_Activity_:
Every record below should be printed again exactly, with its pictures removed.

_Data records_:
****************
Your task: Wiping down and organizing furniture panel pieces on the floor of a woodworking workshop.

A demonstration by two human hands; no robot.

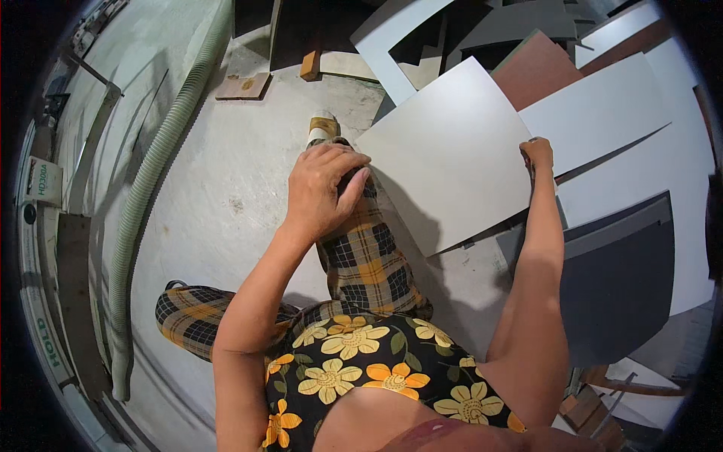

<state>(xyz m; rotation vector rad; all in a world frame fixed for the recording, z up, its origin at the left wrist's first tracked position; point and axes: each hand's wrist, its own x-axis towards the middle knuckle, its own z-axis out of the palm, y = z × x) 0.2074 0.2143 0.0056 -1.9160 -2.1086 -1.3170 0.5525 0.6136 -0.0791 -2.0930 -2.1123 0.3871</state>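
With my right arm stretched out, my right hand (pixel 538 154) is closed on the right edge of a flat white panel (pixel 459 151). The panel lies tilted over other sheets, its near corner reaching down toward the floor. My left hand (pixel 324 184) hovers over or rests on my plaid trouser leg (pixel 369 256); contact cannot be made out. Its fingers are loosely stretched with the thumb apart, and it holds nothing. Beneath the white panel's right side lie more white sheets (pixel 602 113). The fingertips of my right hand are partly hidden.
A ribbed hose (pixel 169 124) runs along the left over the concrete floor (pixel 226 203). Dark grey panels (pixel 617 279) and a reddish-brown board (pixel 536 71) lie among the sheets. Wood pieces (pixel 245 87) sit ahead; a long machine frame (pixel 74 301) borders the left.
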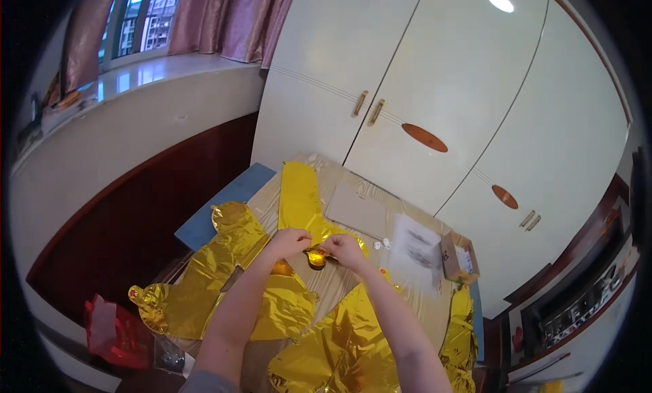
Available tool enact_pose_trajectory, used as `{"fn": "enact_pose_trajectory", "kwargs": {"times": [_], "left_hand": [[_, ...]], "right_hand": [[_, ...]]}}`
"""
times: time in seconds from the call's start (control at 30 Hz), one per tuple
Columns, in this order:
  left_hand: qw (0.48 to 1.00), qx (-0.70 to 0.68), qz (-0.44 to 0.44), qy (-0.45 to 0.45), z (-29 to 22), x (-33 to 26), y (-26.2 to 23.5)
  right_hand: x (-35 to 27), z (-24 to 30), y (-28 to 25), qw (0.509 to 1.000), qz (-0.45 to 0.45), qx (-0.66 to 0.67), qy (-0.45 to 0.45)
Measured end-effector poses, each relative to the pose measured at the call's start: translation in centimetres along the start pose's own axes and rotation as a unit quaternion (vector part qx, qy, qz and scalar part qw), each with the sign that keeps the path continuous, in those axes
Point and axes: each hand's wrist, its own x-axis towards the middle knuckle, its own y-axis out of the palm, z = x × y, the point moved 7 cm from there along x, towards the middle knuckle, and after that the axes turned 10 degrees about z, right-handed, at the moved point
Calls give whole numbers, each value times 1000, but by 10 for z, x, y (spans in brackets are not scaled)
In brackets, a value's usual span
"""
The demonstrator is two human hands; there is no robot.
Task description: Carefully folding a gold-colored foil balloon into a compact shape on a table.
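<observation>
My left hand (292, 242) and my right hand (346, 249) are close together over the middle of the table, fingers pinched. Between them they grip the near end of a flat gold foil balloon (299, 197), whose long arm stretches away toward the cabinet. A small shiny gold foil bulge (316, 258) hangs just below my fingertips. The exact spot of the pinch is too small to make out. Under my left forearm lies another gold foil balloon (197, 284), crumpled and spread out. One more gold foil balloon (346, 339) is under my right forearm.
Beyond my hands are a grey flat board (356, 210), small white pieces (382, 244), a smudged white sheet (415, 247) and an open cardboard box (462, 257). More gold foil (460, 339) hangs at the right edge. A red bag (119, 332) sits lower left. White cabinets (407, 74) rise behind.
</observation>
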Motion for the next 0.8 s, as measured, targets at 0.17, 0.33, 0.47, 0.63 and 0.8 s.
{"fn": "enact_pose_trajectory", "kwargs": {"times": [0.17,0.33,0.47,0.63,0.8], "left_hand": [[999,22,22,13,-7,-2,1],[999,14,27,22,1,-3,2],[999,-12,31,3,2,-2,5],[998,45,-46,-14,0,-5,-4],[997,39,-68,-8,2,-3,-2]], "right_hand": [[4,-6,-1,1000,-4,3,-14],[-1,13,-2,999,-31,-34,3],[-3,11,-6,997,-73,-3,-11],[-24,34,-8,949,-201,-227,-86],[-21,-3,-23,904,-122,-408,15]]}}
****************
_Output below_:
Your task: Wiping down and organizing furniture panel pieces on the floor of a woodworking workshop.

A demonstration by two human hands; no robot.


<state>(xyz m; rotation vector rad; all in a world frame fixed for the recording, z up, its origin at the left wrist's first tracked position; point and axes: each hand's wrist, its own x-axis towards the middle knuckle, its own z-axis out of the palm, y = z × x) 0.2074 0.2143 0.0056 -1.9160 -2.1086 -1.3170 0.5525 0.6136 -0.0791 -2.0930 -2.1123 0.3871</state>
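With my right arm stretched out, my right hand (pixel 538 154) is closed on the right edge of a flat white panel (pixel 459 151). The panel lies tilted over other sheets, its near corner reaching down toward the floor. My left hand (pixel 324 184) hovers over or rests on my plaid trouser leg (pixel 369 256); contact cannot be made out. Its fingers are loosely stretched with the thumb apart, and it holds nothing. Beneath the white panel's right side lie more white sheets (pixel 602 113). The fingertips of my right hand are partly hidden.
A ribbed hose (pixel 169 124) runs along the left over the concrete floor (pixel 226 203). Dark grey panels (pixel 617 279) and a reddish-brown board (pixel 536 71) lie among the sheets. Wood pieces (pixel 245 87) sit ahead; a long machine frame (pixel 74 301) borders the left.
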Available tool enact_pose_trajectory, used as `{"fn": "enact_pose_trajectory", "kwargs": {"times": [_], "left_hand": [[_, ...]], "right_hand": [[_, ...]]}}`
"""
times: time in seconds from the call's start (control at 30 Hz), one per tuple
Columns, in this order:
  left_hand: qw (0.48 to 1.00), qx (-0.70 to 0.68), qz (-0.44 to 0.44), qy (-0.45 to 0.45), z (-29 to 22), x (-33 to 26), y (-26.2 to 23.5)
  right_hand: x (-35 to 27), z (-24 to 30), y (-28 to 25), qw (0.509 to 1.000), qz (-0.45 to 0.45), qx (-0.66 to 0.67), qy (-0.45 to 0.45)
Measured end-effector poses, each relative to the pose measured at the call's start: translation in centimetres along the start pose's own axes and rotation as a unit quaternion (vector part qx, qy, qz and scalar part qw), each with the sign that keeps the path continuous, in those axes
Point and axes: each hand's wrist, its own x-axis towards the middle knuckle, its own y-axis out of the palm, z = x × y, the point moved 7 cm from there along x, towards the middle knuckle, and after that the axes turned 10 degrees about z, right-handed, at the moved point
Calls give whole numbers, each value times 1000, but by 10 for z, x, y (spans in brackets are not scaled)
In brackets, a value's usual span
"""
The demonstrator is two human hands; there is no robot.
Task description: Carefully folding a gold-colored foil balloon into a compact shape on a table.
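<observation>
My left hand (292, 242) and my right hand (346, 249) are close together over the middle of the table, fingers pinched. Between them they grip the near end of a flat gold foil balloon (299, 197), whose long arm stretches away toward the cabinet. A small shiny gold foil bulge (316, 258) hangs just below my fingertips. The exact spot of the pinch is too small to make out. Under my left forearm lies another gold foil balloon (197, 284), crumpled and spread out. One more gold foil balloon (346, 339) is under my right forearm.
Beyond my hands are a grey flat board (356, 210), small white pieces (382, 244), a smudged white sheet (415, 247) and an open cardboard box (462, 257). More gold foil (460, 339) hangs at the right edge. A red bag (119, 332) sits lower left. White cabinets (407, 74) rise behind.
</observation>
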Motion for the next 0.8 s, as measured, targets at 0.17, 0.33, 0.47, 0.63 and 0.8 s.
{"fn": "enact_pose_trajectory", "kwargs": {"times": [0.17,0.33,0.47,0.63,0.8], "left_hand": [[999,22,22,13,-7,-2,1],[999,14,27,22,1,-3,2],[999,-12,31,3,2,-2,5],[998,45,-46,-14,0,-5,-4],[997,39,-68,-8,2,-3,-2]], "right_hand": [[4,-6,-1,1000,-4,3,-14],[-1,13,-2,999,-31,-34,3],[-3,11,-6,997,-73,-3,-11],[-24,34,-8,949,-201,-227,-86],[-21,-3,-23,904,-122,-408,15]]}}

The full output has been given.